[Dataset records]
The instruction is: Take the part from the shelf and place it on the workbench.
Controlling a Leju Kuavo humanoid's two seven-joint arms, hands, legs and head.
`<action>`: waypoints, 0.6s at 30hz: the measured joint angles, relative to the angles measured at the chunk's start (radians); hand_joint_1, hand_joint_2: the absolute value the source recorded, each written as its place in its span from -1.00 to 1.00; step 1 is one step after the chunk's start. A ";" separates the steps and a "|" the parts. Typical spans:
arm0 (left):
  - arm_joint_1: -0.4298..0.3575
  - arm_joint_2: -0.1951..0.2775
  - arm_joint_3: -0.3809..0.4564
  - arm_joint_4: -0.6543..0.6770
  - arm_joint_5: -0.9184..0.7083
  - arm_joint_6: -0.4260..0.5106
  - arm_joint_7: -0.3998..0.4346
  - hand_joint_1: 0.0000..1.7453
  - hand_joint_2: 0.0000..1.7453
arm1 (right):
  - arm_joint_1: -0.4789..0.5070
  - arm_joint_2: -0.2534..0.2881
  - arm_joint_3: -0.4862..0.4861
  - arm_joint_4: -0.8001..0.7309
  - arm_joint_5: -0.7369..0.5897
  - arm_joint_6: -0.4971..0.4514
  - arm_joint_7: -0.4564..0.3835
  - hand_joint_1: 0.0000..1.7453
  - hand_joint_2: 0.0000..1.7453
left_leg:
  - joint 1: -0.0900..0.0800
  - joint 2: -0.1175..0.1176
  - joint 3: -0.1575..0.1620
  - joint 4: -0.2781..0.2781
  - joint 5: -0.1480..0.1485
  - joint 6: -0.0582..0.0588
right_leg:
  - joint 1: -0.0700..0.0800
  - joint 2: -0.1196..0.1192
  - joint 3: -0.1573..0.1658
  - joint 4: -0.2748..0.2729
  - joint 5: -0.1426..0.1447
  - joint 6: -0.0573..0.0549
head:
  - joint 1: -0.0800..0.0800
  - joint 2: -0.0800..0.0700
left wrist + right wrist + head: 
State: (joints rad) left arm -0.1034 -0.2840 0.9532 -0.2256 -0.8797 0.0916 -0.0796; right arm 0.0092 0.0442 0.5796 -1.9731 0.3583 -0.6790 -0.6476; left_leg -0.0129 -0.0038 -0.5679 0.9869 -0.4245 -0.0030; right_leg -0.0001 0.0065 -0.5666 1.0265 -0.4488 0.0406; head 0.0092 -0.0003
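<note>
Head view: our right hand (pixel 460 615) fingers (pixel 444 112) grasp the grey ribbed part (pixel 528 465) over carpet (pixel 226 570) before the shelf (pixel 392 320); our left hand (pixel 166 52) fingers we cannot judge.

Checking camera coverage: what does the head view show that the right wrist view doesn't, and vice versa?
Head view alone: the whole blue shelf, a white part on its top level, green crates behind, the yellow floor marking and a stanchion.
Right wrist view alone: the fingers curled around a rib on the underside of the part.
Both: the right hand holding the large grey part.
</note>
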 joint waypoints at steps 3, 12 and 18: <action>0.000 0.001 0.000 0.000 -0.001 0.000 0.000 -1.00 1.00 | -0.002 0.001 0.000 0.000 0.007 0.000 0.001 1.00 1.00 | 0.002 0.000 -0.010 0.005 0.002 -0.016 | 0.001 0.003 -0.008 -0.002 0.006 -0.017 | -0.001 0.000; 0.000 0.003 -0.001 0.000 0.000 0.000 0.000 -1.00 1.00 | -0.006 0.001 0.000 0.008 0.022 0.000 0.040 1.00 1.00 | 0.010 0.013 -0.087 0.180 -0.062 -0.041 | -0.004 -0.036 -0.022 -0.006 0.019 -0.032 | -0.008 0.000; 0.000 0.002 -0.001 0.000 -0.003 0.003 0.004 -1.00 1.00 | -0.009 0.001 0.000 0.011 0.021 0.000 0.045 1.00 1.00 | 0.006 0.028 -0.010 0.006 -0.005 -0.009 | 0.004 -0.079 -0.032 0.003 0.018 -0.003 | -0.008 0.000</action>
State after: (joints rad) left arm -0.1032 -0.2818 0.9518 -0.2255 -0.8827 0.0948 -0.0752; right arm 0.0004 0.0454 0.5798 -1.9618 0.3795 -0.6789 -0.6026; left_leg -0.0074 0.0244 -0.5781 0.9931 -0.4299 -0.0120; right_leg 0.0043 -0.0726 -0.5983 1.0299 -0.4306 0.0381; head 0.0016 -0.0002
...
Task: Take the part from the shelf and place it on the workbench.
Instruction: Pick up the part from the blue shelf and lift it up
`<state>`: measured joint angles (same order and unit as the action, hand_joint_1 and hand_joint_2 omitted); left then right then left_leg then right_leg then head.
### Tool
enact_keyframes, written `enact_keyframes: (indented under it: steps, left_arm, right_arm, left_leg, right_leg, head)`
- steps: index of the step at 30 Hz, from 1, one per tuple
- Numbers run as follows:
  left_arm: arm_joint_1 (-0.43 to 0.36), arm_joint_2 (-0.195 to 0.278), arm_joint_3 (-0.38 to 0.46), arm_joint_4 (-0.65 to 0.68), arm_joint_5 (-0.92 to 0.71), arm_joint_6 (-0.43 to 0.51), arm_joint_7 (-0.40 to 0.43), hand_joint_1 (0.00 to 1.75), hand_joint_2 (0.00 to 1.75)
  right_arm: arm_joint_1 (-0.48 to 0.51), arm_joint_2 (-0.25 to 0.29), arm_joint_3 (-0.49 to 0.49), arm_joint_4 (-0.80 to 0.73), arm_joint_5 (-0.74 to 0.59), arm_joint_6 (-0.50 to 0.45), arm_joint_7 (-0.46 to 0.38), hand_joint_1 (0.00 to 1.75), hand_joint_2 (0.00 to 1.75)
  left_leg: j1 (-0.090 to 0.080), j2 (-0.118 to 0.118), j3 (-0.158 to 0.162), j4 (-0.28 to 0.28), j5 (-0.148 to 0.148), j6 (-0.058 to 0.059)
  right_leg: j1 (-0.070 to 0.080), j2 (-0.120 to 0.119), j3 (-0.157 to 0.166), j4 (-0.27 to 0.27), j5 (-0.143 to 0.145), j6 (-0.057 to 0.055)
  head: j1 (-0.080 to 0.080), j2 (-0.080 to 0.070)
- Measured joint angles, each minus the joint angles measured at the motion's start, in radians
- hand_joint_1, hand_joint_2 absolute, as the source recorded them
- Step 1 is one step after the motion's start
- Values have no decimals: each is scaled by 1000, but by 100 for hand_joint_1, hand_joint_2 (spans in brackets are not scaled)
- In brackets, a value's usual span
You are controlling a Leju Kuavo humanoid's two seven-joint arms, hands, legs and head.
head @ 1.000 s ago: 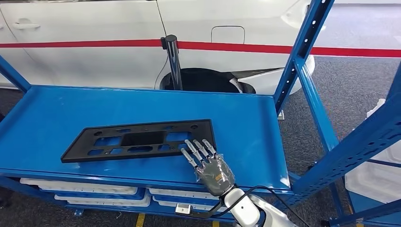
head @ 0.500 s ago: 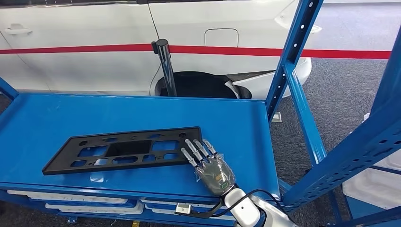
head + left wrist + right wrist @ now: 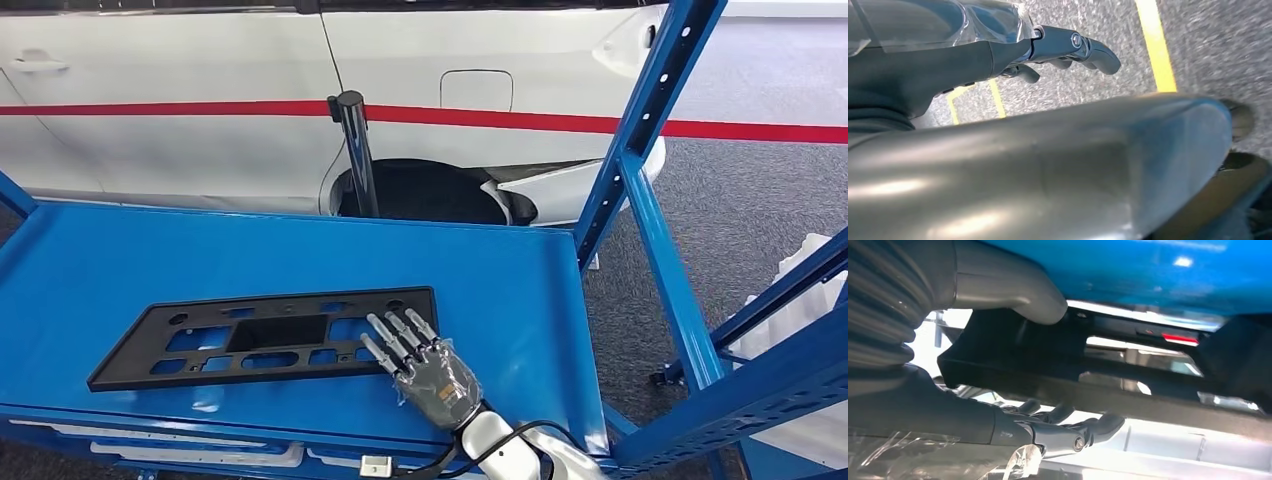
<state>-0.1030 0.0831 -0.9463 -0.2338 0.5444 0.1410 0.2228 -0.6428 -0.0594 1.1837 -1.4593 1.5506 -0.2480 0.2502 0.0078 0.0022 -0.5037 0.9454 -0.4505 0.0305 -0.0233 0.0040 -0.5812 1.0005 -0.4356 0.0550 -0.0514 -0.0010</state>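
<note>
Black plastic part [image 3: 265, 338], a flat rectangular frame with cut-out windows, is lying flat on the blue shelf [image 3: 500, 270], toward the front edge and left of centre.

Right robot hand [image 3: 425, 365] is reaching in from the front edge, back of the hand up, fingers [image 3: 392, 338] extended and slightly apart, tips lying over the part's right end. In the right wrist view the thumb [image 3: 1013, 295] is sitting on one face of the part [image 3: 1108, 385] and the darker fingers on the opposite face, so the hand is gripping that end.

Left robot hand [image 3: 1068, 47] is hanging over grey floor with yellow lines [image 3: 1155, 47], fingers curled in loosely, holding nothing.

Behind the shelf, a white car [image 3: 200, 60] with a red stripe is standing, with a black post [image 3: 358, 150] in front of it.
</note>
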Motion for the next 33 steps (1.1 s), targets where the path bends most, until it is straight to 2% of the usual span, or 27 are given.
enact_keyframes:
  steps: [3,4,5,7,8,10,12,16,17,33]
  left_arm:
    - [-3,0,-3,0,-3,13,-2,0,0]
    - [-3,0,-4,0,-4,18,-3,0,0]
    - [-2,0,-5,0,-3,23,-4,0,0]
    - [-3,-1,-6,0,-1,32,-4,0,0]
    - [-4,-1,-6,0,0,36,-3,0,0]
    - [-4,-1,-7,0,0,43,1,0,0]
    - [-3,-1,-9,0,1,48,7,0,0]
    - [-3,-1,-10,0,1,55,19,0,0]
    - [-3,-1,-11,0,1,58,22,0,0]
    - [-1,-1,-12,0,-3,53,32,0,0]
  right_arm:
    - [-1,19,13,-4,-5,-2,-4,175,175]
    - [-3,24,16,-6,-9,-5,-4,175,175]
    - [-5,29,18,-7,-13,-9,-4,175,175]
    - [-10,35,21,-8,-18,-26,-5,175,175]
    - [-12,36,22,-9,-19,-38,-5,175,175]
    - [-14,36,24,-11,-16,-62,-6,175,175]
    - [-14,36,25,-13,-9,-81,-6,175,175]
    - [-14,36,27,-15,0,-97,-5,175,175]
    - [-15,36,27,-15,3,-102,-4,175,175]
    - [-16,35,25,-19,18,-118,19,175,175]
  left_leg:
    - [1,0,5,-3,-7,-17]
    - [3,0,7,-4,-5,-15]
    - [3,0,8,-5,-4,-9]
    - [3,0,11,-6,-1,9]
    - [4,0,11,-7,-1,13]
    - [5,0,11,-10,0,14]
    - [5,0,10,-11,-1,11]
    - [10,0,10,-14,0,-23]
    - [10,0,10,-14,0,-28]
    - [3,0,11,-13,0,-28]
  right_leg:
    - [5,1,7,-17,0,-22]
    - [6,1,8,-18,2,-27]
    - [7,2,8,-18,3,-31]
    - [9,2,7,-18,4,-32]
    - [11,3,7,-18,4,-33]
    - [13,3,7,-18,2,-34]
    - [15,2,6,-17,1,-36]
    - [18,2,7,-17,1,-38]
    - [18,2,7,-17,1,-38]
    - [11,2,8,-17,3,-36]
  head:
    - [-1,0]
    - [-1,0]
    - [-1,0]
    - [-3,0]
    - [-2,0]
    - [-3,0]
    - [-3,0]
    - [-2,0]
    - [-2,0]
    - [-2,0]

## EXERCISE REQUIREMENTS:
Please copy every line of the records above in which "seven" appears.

## RESPONSE TO THIS TASK:
Controlling a Leju Kuavo humanoid's two seven-joint arms, hands, legs and head.
You are controlling a Leju Kuavo humanoid's two seven-joint arms, hands, legs and head.

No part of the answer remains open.